Naghedi to wielozadaniowe torebki, których potrzebuje każda z Nas. Podziękować za nie możemy Sarze Naghedi – żonie i matce trójki dzieci, która po prawie dwóch dekadach w świecie akcesoriów, założyła własną markę. Nowy Jork, dzielnica Manhattan, to miejsce zamieszkania projektantki, gdzie przez wiele lat zbierała modowe inspiracje. Obserwowała zachowania i styl ubierania się tamtejszych kobiet. Jak wiemy, społeczność ta znana jest zdecydowanie z dobrego gustu. Nie śmię wątpić że, gdyby teraz nagrywano Gissip Girl czy Sex in the City, bohaterki tych seriali przemierzałyby ulicami
z torebkami Naghedi w dłoni.
Sara stara się położyć kres ciągłej potrzebie aktualizowania toreb, które w końcu zostają wyrzucone. Dzięki temu charakterystyczna linia ręcznie tkanych neoprenowych toreb Naghedi została zaprojektowana z myślą o wszechstronności i stylu dla współczesnej kobiety.

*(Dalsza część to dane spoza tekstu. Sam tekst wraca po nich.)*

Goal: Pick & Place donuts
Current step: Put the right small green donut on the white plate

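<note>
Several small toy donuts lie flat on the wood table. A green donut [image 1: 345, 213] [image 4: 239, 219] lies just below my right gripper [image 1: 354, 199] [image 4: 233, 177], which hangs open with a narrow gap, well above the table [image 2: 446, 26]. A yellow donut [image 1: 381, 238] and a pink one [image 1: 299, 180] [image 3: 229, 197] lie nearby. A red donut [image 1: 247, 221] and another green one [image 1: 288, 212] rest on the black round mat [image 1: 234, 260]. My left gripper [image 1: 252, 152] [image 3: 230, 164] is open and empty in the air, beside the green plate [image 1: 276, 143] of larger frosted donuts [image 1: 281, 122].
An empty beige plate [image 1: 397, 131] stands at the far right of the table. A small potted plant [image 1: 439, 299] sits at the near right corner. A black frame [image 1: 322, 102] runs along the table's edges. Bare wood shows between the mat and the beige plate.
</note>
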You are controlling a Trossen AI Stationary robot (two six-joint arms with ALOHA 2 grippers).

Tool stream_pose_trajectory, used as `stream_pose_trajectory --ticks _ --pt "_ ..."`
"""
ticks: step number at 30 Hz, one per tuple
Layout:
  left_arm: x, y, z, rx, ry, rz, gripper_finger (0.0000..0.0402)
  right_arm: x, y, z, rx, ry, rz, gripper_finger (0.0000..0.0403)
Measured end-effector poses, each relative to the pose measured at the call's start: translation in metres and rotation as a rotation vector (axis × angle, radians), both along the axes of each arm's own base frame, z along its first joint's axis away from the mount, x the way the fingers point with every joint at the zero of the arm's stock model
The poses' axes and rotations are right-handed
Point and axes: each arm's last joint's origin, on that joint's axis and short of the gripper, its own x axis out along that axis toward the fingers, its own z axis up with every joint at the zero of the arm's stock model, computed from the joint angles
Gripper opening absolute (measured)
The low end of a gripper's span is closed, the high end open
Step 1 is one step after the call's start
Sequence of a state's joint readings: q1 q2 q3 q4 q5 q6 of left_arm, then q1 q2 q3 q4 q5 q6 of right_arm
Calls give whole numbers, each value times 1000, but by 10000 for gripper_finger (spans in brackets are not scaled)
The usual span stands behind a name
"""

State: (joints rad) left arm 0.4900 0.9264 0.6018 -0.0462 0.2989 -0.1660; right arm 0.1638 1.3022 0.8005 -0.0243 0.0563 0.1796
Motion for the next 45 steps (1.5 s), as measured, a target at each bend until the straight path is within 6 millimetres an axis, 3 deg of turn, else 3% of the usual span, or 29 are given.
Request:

Jako marka, Naghedi dąży do etycznych i zrównoważonych praktyk. Zrodzona z chęci stworzenia klasycznej torby, która przetrwa niejeden sezon, pod względem praktycznym i wizualnym.
Naghedi wykorzystuje najnowocześniejsze tkaniny, które są trwałe, łatwe w czyszczeniu i pielęgnacji. Współpracuje bezpośrednio z fabrykami, które są często odwiedzane przez główny dział, by zapewnić najwyższe standardy. Torby te są tkane ręcznie przez wykwalifikowanych tkaczy, którzy mogą wyprodukować tylko jedną lub dwie torby dziennie. Marka chce jak najbardziej ograniczyć wpływ produkcji na naszą planetę, dlatego wciąż bada najnowsze sposoby wytwarzania zrównoważonych produktów, w tym neoprenu pochodzącego z recyklingu i regeneracji.
Na początku torebki te pokochała Luiza – założycielka LuiStore. Za elegancję i niesamowitą pojemność w jednym! Swoją pierwszą St. Barths kupiła w Wielkiej Brytanii. W Polsce nigdzie nie można było ich dostać, dlatego sprowadzenie chociaż kilku sztuk tych torebek do własnego butku stało się jej misją. W rezultacie zakończona sukcesem. Naghedi dołączyło do naszych marek. W butiku przy ul. Mokotowskiej 33 znajdziecie torebki w wersji large, medium, teraz także mini, które posiadają dołączony, długi pasek. Okazało się, że również Polkom przypadły one do gustu i sprawdzają się w każdej sytuacji. W imię koncepcji marki, Ilość torebek jest bardzo ograniczona. Moim zdaniem to wielka zaleta. Dzięki temu mamy poczucie posiadania czegoś limitowanego!